ただし、プレゼントの渡し方は日本よりも派手。大きなバスケットにお菓子やぬいぐるみ、花、アクセサリーなどを詰め込み、きらびやかにラッピングして贈るのが韓国流です。

ちなみに韓国には「ブラックデー」(4月14日)というユニークな日もあります。バレンタインデーにもホワイトデーにも縁がなかった人が、黒い服を着てジャージャー麺を食べるという、ちょっと切ない日です。

中国・台湾

中国ではホワイトデーを「白色情人節」と呼びます。「情人」は恋人を意味し、贈り物の相手は妻や恋人など大切なパートナーに限られます。日本と違い、義理チョコのお返しという概念はありません。

台湾でもホワイトデーは認知されていますが、日本ほど定着はしていないようです。

欧米にはホワイトデーがない

欧米では、そもそもバレンタインデーが「男女が互いに贈り物をし合う日」または「男性から女性へ贈り物をする日」として定着しています。そのため、お返しをする「ホワイトデー」という概念自体が存在しません。

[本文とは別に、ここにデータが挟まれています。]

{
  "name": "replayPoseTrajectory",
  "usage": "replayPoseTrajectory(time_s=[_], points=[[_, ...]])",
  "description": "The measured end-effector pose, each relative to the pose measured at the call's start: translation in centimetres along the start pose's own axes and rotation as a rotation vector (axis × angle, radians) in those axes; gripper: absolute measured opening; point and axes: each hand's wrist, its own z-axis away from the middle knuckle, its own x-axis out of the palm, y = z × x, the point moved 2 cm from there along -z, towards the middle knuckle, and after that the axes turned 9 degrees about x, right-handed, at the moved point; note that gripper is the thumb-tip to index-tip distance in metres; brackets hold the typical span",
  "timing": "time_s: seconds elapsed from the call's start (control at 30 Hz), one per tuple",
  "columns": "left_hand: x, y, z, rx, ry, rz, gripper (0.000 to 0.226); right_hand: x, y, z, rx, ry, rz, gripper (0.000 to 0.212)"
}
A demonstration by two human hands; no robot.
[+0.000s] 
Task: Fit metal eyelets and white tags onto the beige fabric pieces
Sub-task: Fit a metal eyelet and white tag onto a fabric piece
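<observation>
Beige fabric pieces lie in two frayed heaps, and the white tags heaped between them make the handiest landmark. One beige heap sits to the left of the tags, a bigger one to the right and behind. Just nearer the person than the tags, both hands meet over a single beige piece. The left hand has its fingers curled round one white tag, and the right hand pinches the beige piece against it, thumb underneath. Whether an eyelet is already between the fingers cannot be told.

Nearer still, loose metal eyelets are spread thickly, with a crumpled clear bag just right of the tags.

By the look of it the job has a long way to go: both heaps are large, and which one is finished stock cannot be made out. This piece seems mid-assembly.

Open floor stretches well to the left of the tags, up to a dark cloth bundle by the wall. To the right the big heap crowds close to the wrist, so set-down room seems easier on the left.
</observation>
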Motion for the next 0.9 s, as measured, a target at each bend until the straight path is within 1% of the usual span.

日本のホワイトデーは、まさに「お返し文化」が生んだ独自のイベントなんですね。


お返しのお菓子に込められた意味

ホワイトデーに贈るお菓子には、それぞれ意味があるとされています。ただし、これらの意味は後から作られた俗説も多く、明確な由来があるわけではありません。あくまで参考程度に捉えてくださいね。

お菓子意味理由
キャンディーあなたが好きです硬くて割れにくく、口の中に長く残るから
マカロンあなたは特別な人高級感があり、手間がかかるお菓子だから
バウムクーヘン幸せが続きますように何層にも重なった年輪が「幸せを重ねる」ことを連想させるから
マドレーヌもっと仲良くなりたい貝の形が縁起物で、縁結びを意味するから
キャラメルあなたは安心できる存在柔らかく溶けながらも存在感が残る食感から
クッキーあなたは友達サクサクした食感が軽い関係を連想させるから
マシュマロお断りします口の中ですぐ溶けてしまう=長続きしないから

面白いのは、ホワイトデーの起源とされるマシュマロが、今では「お断り」の意味を持つという点。石村萬盛堂がマシュマロデーを提唱したときは「やさしさで包む」というポジティブな意味だったのに、いつの間にか逆の意味に変わってしまったんですね。


まとめ

ホワイトデーの歴史について紹介してきました。ポイントを振り返りましょう。

  • ホワイトデーは日本発祥のイベントで、欧米には存在しない
  • 起源は1977〜1978年頃。石村萬盛堂の「マシュマロデー」説と全飴協の「キャンディーの日」説がある
  • 日本人の「お返し文化」と、お菓子業界のマーケティングが組み合わさって定着した
  • 「ホワイト」は純潔や清純なイメージから名付けられた
  • 韓国や中国などアジア諸国にも広がっているが、それぞれ独自のスタイルがある
  • 近年はバレンタインデーの多様化やジェンダー意識の変化により、従来のスタイルは変わりつつある

お菓子メーカーの販促キャンペーンから始まったホワイトデーですが、今では「感謝を伝える日」として日本の文化に根付いています。その背景には、日本人ならではの「いただいたらお返しする」という気持ちがあるのかもしれませんね。